Há anos, a Ibá e outras entidades do setor vêm atuando junto aos governos estaduais para que as secretarias da Fazenda façam a regularização e aprimoramento do Sistema de Registro e Controle das Operações com Papel Imune (Recopi Nacional), que visa a auxiliar no controle das empresas que operam com o papel destinado a esse uso. Em paralelo ao trabalho do Recopi Nacional, a Ibá, desde 2016, vem tratando do problema de desvio de finalidade do papel imune junto à Receita Federal. A partir de 2017, o papel imune foi incluído no Plano Anual de Fiscalização. No final de 2021, a Ibá e a Receita Federal firmaram um convênio de cooperação técnica para a detecção de fraudes fiscais e aprimoramento dos mecanismos de controle e fiscalização. Em 2022, a entidade levou idêntica proposta para a Sefaz-SP e, depois, pleiteou o mesmo junto aos fiscos dos Estados de Minas Gerais, Paraná e Rio de Janeiro.

A Es Da Abigraf

A exemplo da Ibá, a Abigraf Nacional há décadas atua fortemente, por iniciativa própria e em conjunto com outras associações, no combate ao desvio de finalidade de uso do papel imune. Nesse sentido, tem apresentado repetidos pleitos junto aos governos federal e estaduais solicitando maior rigor na concessão do registro especial para operar com papel imune, bem como maior fiscalização. Paralelamente, tem desenvolvido ações de orientação e conscientização das empresas da sua base de representação, seja através de palestras e elaboração de cartilha, assim como na criação do Selo Papel Legal, desenvolvido a partir de um trabalho em parceria com a Abro, Associação Brasileira das Empresas com Rotativa Offset. O selo foi criado com o propósito de combater o uso indevido do papel imune e atestar que o papel utilizado no processo produtivo está de acordo com a legislação tributária vigente.

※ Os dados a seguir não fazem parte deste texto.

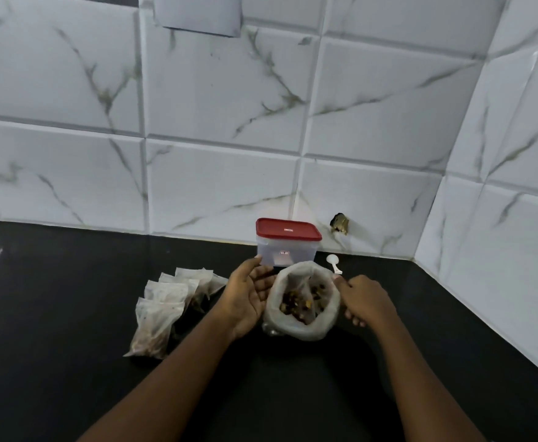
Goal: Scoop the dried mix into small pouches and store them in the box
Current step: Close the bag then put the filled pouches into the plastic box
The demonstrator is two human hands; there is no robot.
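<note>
An open plastic bag (302, 327) of brown dried mix stands on the black counter (70, 282), its rim rolled down. My left hand (248, 295) is open, palm toward the bag's left side, with its fingertips up by the lower left corner of the box. My right hand (368, 298) has curled fingers beside the bag's right rim, and its thumb tip lies close to the rim and the spoon's handle; a grip does not show. The clear box (285, 253) stands behind the bag with its red lid (288, 229) on. A white spoon (333, 262) lies right of the box. Several filled pouches (165, 301) lie to the left.
White marble-look tiled walls (223, 173) close off the counter at the back and on the right, forming a corner. A small broken spot (340, 223) marks the back wall near the box. A sheet of paper (197, 14) hangs on the wall at the top.
</note>
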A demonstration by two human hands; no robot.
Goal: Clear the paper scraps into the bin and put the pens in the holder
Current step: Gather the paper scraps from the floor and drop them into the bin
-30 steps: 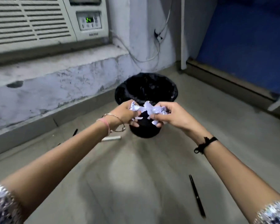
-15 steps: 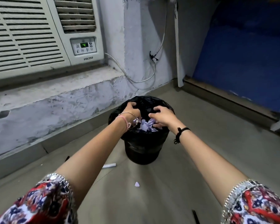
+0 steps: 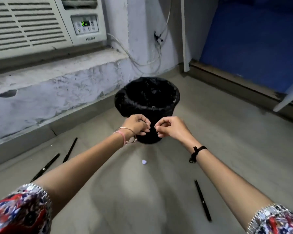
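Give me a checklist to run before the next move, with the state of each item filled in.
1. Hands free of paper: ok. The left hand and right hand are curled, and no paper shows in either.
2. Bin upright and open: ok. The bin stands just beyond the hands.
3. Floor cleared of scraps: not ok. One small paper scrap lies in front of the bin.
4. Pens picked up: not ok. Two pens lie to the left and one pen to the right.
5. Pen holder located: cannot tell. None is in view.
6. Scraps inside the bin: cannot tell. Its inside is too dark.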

Para a Abigraf, uma alternativa viável para desestimular esse tipo de fraude seria reduzir a carga tributária do papel comercial. Assim, a pequena diferença não compensaria a prática do ilícito e, em contrapartida, o governo ganharia com o aumento da base de recolhimento, ou seja, apesar da redução das alíquotas, arrecadaria sobre um número bem maior de transações.

Uma luta muito antiga

Na edição nº 119 do Boletim da Indústria Gráfica, BIG , de agosto de 1960, foi reproduzido o teor de carta assinada por Theobaldo De Nigris, presidente do Sindicato das Indústrias Gráficas no Estado de São Paulo; João da Cruz Vicente de Azevedo, presidente do Sindicato da Indústria do Papel no Estado de São Paulo; e Jorge Madi, presidente do Sindicato do Comércio Atacadista de Papel e Papelão de São Paulo, dirigida a Newton de Oliveira Quirino, delegado titular do Setor de Crimes contra a Fazenda – São Paulo.

Dela, extraímos o seguinte trecho: “De acordo com os dispositivos legais que regulam a matéria, esse papel goza de tão grandes vantagens para ser usado exclusivamente para jornais, revistas e livros. Entretanto, verificou-se que, apesar da fiscalização por parte da Alfândega e da Fiban, êste papel vinha sendo usado para fins outros que não os mencionados, como, por exemplo, para embalagens em açougues, padarias, mercados, peças de automóveis, para folhetos de propaganda, programas de cinema, fitas para máquinas de calcular, cadernos, blocos, etc. Êste uso indevido do papel linha d’água vinha propiciando a intermediários inescrupulosos, com sacrifício dos cofres da Nação, lucros ilícitos que cálculos modestos orçam em cerca de três bilhões de cruzeiros anuais.” www.iba.org www.abigraf.org.br

Passados mais de 60 anos, como diz o velho ditado, continua “tudo como dantes, no quartel de Abrantes”.